3Regional Medical Research Centre, Gorakhpur, India

§Correspondence to: Mallikarjun N. Shakarad (beelab.ms@gmail.com)

* Authors have equal contribution

Abstract

Exposure of diurnal animals to constant light for extended periods dampens the clock gene circadian rhythms, which in turn affect the life history traits. However, animals are expected to maintain some form of rhythm for the body to function effectively. In this study, we used three populations of Drosophila melanogaster that were maintained under constant light for 312 generations. We entrained three other populations (derived from those in constant light for 312 generations) to 12L:12D cycles. The adaptive evolution under aperiodic conditions has compromised on longevity and fecundity- two most important fitness traits for an iteroparous species.

Figure 1. Effect of LD entrainment on the Eclosion pattern across generations and life-history traits:

(A-B) Gender specific eclosion pattern across generations gen. 10 (a1, a4; b1, b4); gen. 20 (a2, a5; b2, b5); gen. 32 (a3, a6; b3, b6); whereas a1-a6 are LD (12h Light and 12h Dark) populations and b1-b6 are LL (24h Light and 0h Dark) populations; N= 750 per regime. (C) Average lifetime egg laying in LD and LL populations, (N= 60 pairs per regime) (D) Survival probability of females of LD and LL populations across generations. LD females have extended lifespan than LL population females (N= 60 per regime) whereas colours- blue and green codes for generation 10 and beige and purple for generation 21 of LD and LL, respectively.

Description

An organism’s biological clock may have daily rhythmicity due to (i) entrainment i.e., synchronization to environmental cycle viz., light and temperature or (ii) free running i.e., endogenous periodicity (Giebultowicz, 2018). This might help the organisms to have appropriate phase relationship of their behavior and physiology with the extrinsic cyclic environmental factors for its survival. The anticipated daily cycles due to light and dark allows synchronization of physiology and behavior of the organism with respect to external stimuli/ environment (Giebultowicz, 2018). The daily light-dark cycle is most consistent and reliable entraining cue for the daily clock of an organism. The circadian disruption caused by exposure to continuous light might have negative influence on the physiology and fitness of the organisms (Bedrosian and Nelson, 2017; Chalfant et al., 2020). The circadian rhythm dysfunction due to genetic mutations and or environmental changes negatively affects major life-history traits in Drosophila melanogaster (Allemand et al., 1973; Beaver et al., 2002, 2003; Kumar et al., 2007). Longevity and fecundity of flies is affected by eclosion time of the flies that itself is influenced by light-dark cycles as well as gender of the flies (Nikhil et al., 2016). The present study was designed to understand the effect of continuous light/ aperiodic condition, which act as a source of light pollution i.e., excess of artificial light on life history traits of Drosophila melanogaster across generations. We assessed whether or not the intrinsic biological rhythms are preserved after being in continuous light condition for 312 generations.

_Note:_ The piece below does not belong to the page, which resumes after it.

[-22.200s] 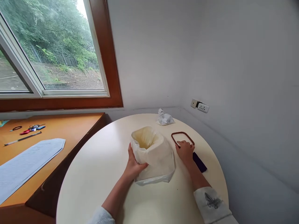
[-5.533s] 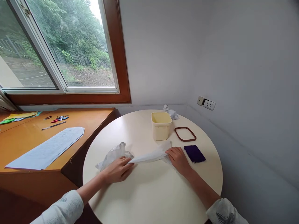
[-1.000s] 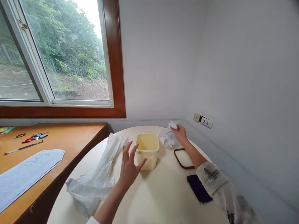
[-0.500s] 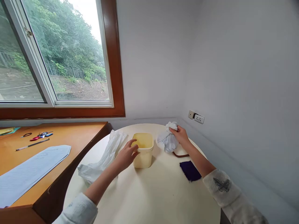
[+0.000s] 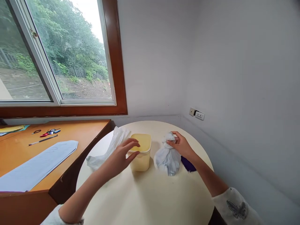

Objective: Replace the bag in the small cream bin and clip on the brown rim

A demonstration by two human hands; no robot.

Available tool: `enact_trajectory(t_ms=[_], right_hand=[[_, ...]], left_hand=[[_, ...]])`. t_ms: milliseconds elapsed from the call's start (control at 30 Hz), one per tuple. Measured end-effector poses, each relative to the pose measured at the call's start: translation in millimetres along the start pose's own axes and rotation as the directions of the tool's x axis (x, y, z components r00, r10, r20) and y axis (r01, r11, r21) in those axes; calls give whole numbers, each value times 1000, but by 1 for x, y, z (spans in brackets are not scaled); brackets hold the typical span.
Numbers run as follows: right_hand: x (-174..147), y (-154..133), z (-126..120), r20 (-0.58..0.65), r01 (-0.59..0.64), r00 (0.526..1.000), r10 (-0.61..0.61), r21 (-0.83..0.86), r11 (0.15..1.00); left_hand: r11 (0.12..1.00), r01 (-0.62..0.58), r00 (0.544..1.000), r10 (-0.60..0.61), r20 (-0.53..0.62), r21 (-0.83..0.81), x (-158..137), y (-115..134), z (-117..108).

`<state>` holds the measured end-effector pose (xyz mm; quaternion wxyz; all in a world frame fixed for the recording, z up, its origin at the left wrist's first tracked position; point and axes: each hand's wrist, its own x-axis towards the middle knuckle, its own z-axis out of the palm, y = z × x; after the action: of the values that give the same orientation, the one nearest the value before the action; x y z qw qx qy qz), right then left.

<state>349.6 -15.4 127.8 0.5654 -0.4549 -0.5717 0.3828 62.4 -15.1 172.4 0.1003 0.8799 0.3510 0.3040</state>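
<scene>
A knotted white plastic bag [image 5: 169, 157], bulging at the bottom, is gripped at its twisted top by my right hand [image 5: 182, 144]. It stands or hangs just over the round table; whether it touches is hard to tell. Left of it is a pale yellow square bin [image 5: 143, 161], upright and open at the top. My left hand [image 5: 123, 156] is beside the bin's near left rim, thumb and fingers apart, holding nothing. An empty-looking, crumpled white plastic bag [image 5: 112, 147] lies behind my left wrist. A dark purple cloth [image 5: 188, 164] is partly hidden by my right forearm and the knotted bag.
The cream round table [image 5: 150, 197] is under everything. An orange-brown desk [image 5: 93, 126] adjoins it at left, bearing papers [image 5: 44, 165], a pen [image 5: 43, 140] and keys [image 5: 50, 132]. A wall socket [image 5: 199, 115] is at the corner beyond the table.
My right hand has brought the knotted bag nearer to me, now in front of the purple cloth. My left hand remains by the bin. The whole view has shifted slightly.
</scene>
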Motion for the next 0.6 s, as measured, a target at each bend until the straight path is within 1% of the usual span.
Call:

Here, we re-introduced light dark cycle i.e., the L:D entrainment to understand their impact on life-history traits across generations. We show that entrainment with 12L:12D cycle of Drosophila populations that were under aperiodic condition of 24L:0D condition for more than 312 generations, resulted in rhythmic eclosion. The eclosion pattern was unaltered post 10 generations of exposure to L:D entrainment. However, the eclosion rhythm became apparent post 20 generations of L:D entrainment. The entrained clock affects the fecundity and enhances the longevity, suggesting circadian rhythmicity positively affects physiology of flies.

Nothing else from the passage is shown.